§ WORK TO COMPLETE
Copy the lines below that contain "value".

* * *

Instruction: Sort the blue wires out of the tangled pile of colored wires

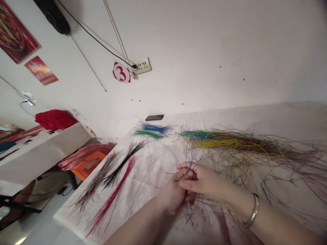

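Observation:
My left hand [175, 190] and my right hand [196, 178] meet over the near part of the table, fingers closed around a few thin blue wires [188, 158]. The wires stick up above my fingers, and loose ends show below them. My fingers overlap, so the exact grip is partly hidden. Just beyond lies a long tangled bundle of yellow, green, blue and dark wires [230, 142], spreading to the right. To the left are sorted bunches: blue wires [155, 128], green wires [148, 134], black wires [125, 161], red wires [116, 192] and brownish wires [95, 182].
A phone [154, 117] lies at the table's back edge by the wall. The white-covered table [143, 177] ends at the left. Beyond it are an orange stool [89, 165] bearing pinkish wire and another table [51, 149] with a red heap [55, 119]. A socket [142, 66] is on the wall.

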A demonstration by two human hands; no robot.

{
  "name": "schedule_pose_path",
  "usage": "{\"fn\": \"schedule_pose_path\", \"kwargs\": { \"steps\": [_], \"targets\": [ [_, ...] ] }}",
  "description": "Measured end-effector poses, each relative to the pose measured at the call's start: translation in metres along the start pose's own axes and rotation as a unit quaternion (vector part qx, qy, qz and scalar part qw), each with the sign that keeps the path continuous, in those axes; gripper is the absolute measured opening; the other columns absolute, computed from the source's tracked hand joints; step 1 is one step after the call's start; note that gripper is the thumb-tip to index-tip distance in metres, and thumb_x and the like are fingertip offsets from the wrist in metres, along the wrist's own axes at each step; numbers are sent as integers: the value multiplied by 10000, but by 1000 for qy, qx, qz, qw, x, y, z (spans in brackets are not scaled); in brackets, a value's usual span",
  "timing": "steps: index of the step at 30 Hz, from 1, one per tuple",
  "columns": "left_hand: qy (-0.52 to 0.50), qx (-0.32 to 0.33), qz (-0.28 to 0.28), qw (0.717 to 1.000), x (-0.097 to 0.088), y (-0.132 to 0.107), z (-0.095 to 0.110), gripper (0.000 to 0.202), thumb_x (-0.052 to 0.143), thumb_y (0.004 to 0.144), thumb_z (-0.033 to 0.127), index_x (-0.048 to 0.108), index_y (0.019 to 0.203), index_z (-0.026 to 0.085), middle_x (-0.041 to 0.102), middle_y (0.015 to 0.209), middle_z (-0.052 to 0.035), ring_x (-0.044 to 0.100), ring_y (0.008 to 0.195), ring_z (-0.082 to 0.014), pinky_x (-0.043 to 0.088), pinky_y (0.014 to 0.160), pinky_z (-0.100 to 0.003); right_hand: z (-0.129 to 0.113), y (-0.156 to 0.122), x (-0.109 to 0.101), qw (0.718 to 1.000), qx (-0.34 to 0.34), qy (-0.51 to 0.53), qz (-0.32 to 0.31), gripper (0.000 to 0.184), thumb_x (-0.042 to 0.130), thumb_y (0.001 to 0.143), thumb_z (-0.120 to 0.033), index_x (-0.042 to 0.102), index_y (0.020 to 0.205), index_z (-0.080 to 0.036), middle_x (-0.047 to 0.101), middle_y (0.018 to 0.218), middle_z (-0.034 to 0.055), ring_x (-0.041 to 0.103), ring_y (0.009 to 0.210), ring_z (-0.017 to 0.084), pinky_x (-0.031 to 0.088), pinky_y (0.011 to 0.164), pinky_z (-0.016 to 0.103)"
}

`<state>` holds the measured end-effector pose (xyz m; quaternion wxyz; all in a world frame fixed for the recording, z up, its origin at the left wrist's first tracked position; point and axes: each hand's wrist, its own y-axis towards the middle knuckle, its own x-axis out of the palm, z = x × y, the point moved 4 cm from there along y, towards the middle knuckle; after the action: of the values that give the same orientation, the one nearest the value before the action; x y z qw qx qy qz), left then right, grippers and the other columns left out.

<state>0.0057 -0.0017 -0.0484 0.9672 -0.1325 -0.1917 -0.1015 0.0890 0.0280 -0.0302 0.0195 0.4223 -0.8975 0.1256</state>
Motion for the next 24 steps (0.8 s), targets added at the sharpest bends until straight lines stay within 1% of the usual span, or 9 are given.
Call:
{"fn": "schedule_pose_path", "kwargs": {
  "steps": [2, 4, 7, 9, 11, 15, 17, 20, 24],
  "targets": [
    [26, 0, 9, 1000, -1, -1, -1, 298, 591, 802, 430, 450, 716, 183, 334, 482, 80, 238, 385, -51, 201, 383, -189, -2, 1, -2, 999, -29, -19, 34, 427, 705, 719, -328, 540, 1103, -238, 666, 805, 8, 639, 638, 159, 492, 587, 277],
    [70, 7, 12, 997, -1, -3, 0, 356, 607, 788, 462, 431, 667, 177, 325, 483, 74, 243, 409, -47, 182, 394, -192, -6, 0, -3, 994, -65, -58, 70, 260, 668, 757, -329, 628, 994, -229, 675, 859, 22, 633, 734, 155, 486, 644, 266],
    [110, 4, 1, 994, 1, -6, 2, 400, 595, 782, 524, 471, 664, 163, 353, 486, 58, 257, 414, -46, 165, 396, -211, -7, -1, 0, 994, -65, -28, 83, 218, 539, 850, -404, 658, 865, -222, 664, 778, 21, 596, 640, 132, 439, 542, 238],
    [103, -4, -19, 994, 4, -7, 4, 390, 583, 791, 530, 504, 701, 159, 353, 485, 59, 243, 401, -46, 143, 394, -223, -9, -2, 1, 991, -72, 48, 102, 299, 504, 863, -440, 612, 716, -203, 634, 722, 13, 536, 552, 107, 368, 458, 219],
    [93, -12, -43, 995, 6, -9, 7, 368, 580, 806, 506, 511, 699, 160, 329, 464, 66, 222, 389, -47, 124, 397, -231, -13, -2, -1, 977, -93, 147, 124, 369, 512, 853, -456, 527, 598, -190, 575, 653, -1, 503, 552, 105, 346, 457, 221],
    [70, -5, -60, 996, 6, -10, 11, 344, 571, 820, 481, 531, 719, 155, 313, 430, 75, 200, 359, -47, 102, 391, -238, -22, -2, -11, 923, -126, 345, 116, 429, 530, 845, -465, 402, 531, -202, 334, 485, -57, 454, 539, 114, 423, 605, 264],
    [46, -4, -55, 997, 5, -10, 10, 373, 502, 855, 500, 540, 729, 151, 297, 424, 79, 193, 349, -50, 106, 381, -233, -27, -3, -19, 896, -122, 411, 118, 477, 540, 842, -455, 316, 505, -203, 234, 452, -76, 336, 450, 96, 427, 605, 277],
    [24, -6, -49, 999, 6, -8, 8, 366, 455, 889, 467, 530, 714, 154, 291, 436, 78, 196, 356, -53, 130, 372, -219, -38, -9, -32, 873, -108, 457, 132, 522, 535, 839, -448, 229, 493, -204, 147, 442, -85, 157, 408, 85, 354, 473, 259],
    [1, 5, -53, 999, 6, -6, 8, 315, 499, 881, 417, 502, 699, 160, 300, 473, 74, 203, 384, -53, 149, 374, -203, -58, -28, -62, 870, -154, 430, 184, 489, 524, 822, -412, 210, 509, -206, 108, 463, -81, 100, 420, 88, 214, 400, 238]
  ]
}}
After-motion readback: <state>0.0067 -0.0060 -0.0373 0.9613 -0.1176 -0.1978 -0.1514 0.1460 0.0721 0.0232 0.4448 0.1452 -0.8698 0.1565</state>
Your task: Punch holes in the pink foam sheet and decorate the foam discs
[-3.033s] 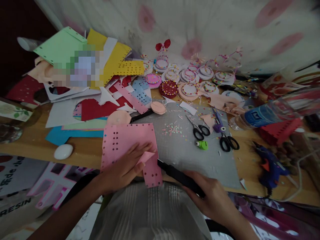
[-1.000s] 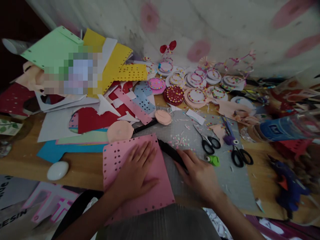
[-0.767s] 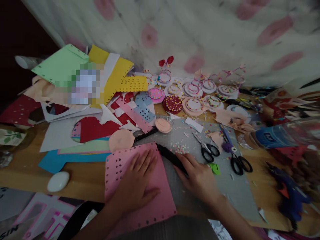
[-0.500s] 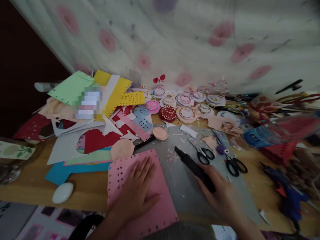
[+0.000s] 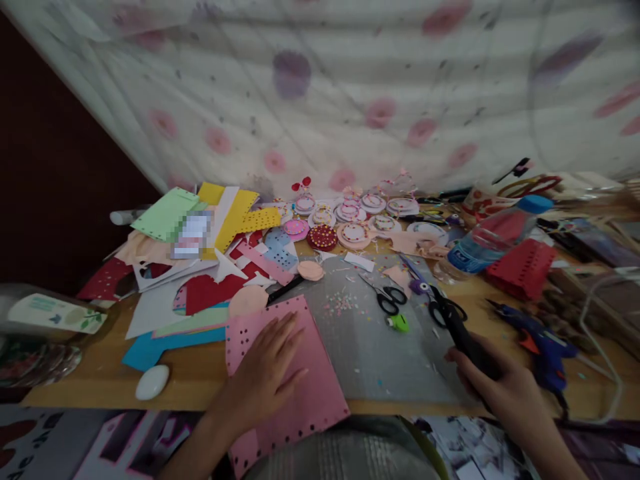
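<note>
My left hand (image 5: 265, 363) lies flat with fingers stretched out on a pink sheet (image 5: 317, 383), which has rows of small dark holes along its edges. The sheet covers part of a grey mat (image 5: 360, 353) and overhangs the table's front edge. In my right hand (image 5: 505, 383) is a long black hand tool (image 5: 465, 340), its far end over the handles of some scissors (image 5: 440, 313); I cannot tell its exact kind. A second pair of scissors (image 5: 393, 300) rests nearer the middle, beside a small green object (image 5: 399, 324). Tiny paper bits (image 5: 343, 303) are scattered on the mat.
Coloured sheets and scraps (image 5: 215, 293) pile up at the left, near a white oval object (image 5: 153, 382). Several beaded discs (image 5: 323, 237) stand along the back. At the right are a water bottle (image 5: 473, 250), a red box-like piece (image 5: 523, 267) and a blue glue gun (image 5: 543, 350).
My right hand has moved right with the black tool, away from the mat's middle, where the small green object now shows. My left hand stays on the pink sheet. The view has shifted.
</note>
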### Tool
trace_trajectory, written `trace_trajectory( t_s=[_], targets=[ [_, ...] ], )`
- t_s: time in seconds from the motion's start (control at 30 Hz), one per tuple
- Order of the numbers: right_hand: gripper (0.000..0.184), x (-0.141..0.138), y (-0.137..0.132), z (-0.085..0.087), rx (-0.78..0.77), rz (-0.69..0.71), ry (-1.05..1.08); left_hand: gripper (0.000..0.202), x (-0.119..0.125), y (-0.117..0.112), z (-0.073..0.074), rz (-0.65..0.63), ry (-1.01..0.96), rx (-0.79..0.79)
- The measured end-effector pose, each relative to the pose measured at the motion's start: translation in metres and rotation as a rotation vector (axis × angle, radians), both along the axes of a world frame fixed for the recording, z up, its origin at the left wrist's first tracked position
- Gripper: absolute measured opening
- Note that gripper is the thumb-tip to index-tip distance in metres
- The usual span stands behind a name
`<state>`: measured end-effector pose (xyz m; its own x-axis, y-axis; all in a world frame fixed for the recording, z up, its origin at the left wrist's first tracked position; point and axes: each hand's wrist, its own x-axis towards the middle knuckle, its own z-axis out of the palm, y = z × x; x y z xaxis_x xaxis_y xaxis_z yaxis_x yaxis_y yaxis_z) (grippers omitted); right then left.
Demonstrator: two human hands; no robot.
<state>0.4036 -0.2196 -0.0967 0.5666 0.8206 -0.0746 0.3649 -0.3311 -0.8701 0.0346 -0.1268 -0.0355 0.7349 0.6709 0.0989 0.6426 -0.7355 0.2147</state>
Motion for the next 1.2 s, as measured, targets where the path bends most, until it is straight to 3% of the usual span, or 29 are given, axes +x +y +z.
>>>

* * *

§ RESULT BELOW
  "description": "Measured end-effector poses, each relative to the pose measured at the call's start: translation in metres along the start pose's own axes and rotation as a unit quaternion (vector part qx, qy, qz and scalar part qw), each with the sign that keeps the path continuous, in those axes; gripper is the absolute measured opening; the other columns absolute, computed from the source's tracked hand joints; step 1 is one step after the call's start; note that gripper is the thumb-tip to index-tip distance in metres, and thumb_x and the like are fingertip offsets from the wrist in metres, along the wrist's own axes at each step; numbers are sent as integers: the value multiplied by 10000, but by 1000 for qy, qx, qz, qw, x, y, z (spans in brackets are not scaled); in brackets, a value's usual span",
`<state>` holds the measured end-effector pose (xyz m; quaternion wxyz; all in a world frame fixed for the recording, z up, its origin at the left wrist's first tracked position; point and axes: each hand's wrist, its own y-axis towards the middle knuckle, its own x-axis out of the palm, z = x × y, the point moved 4 cm from there along y, towards the middle knuckle; after the action: of the values that give the same orientation, the one nearest the value before the action; x y z qw qx qy qz), left then right, grippers and the other columns left out.

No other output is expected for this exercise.